Detty December marca a temporada festiva de um mês no Nigéria em dezembro, repleta de concertos, festas e eventos culturais que energizam cidades como Lagos e Abuja. Originária de tradições informais, evoluiu para um importante motor económico, gerando mil milhões em receitas de turismo e hospitalidade. O fenómeno atrai nigerianos da diáspora de volta a casa para reencontros e folias em meio ao tempo mais fresco do harmattan.

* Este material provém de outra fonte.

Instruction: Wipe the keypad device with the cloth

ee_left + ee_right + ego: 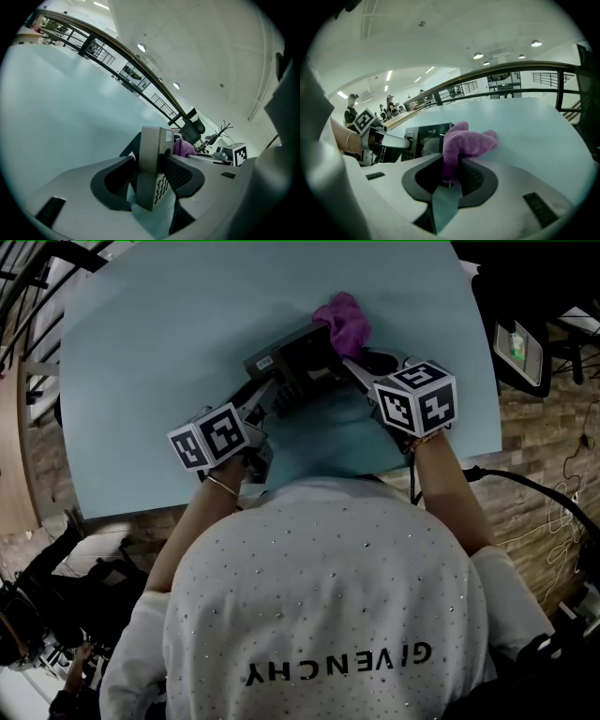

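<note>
A grey and black keypad device (pixel 298 367) lies tilted in the middle of the pale blue table (pixel 141 352). My left gripper (pixel 269 393) is shut on its near left end; in the left gripper view the device's grey edge (pixel 152 164) stands clamped between the jaws, keys showing low down. A purple cloth (pixel 343 322) is bunched at the device's far right corner. My right gripper (pixel 351 367) is shut on that cloth (pixel 464 145), which rests against the device's dark screen (pixel 426 136).
The table's near edge runs just below both grippers, with the person's body close behind it. A black chair and a white box (pixel 521 348) stand off the table's right side. Brick-pattern floor (pixel 544 437) shows to the right.
</note>
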`<state>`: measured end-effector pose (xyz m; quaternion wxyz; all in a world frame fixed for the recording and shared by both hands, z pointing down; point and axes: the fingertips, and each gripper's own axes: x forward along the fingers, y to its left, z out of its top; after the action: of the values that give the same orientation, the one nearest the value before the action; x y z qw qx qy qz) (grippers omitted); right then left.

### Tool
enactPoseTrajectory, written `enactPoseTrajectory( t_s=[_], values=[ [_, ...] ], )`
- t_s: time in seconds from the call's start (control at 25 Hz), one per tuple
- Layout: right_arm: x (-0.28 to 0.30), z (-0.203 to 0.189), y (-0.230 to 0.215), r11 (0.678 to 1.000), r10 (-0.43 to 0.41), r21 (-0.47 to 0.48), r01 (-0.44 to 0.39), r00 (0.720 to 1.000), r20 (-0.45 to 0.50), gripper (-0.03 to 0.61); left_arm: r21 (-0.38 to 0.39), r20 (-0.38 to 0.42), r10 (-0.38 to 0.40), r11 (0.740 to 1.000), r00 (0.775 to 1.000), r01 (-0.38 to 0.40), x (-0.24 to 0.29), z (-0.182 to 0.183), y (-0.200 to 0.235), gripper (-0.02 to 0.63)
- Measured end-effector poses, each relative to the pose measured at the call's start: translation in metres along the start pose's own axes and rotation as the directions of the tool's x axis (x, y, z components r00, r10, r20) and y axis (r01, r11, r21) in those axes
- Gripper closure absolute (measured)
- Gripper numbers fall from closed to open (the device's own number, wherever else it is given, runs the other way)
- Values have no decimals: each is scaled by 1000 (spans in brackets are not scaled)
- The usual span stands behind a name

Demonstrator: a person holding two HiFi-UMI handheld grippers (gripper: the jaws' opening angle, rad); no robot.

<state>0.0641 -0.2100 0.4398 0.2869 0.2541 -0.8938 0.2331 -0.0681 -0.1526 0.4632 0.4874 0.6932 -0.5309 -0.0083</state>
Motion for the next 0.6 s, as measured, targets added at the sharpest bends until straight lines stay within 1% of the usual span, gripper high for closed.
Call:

O Detty December da Nigéria, um termo registado como marca em 2019 por Darey e Deola Art Alade, capta as celebrações exubérantes que varrem o país todos os anos. Derivado do calão do pidgin inglês para «sujo», denotando a sua energia selvagem e incansável, a temporada transforma centros urbanos em centros de música, festivais e encontros sociais. Em Lagos, o epicentro das festividades, o evento gerou mais de ₦111 mil milhões em receitas de turismo e hospitalidade em dezembro de 2024, com hotéis a atingir 90-95 % de ocupação e aluguéis de curta duração a adicionar ₦21 mil milhões.
As celebrações começam tipicamente no final de novembro com concertos de pré-temporada, atingindo o pico nas duas últimas semanas de dezembro antes de se estenderem a janeiro. Artistas principais como Burna Boy, Wizkid, Davido, Tiwa Savage e Asake encabeçam espectáculos em locais desde lounges de Victoria Island a festivais em Eko Atlantic. O Shakara Festival atrai mais de 20.000 participantes por dia ao longo de quatro dias, enquanto o Rush Festival combina música, cinema e boxe. Praias como Elegushi e Ilashe acolhem festas diurnas com hinos afrobeats, e casamentos tradicionais exibem fatos aso-ebi elaborados e tradições de «money-spraying».
Além de Lagos, os clubes de Abuja em Wuse II e Maitama fervilham de energia, as margens de Port Harcourt enchem-se de foliões e o Carnaval de Calabar a 26 de dezembro atrai centenas de milhares, impulsionando a hospitalidade em mais de ₦2,8 mil milhões. A ministra da Cultura Hannatu Musa Musawa posicionou-o como um «ativo nacional estruturado», apoiado por iniciativas como o programa «101 Days in Lagos». Um engenheiro de software da diáspora a regressar de Londres partilhou: «Trabalho duro o ano todo no estrangeiro, mas dezembro em Lagos lembra-me por que sou nigeriano. A música, a comida, a alegria pura, não se encontra em mais lado nenhum no mundo.»
Lagos recebeu cerca de 1,2 milhões de visitantes no final de 2024, quase 90 % nigerianos do estrangeiro, impulsionando a circulação económica em imobiliário, entretenimento e pequenos negócios. Embora a temporada ofereça um suspiro coletivo após um ano difícil, persistem preocupações com preços excessivos e tensão nas infraestruturas, levando a esforços governamentais na gestão de tráfego com mais de 2.000 agentes LASTMA destacados.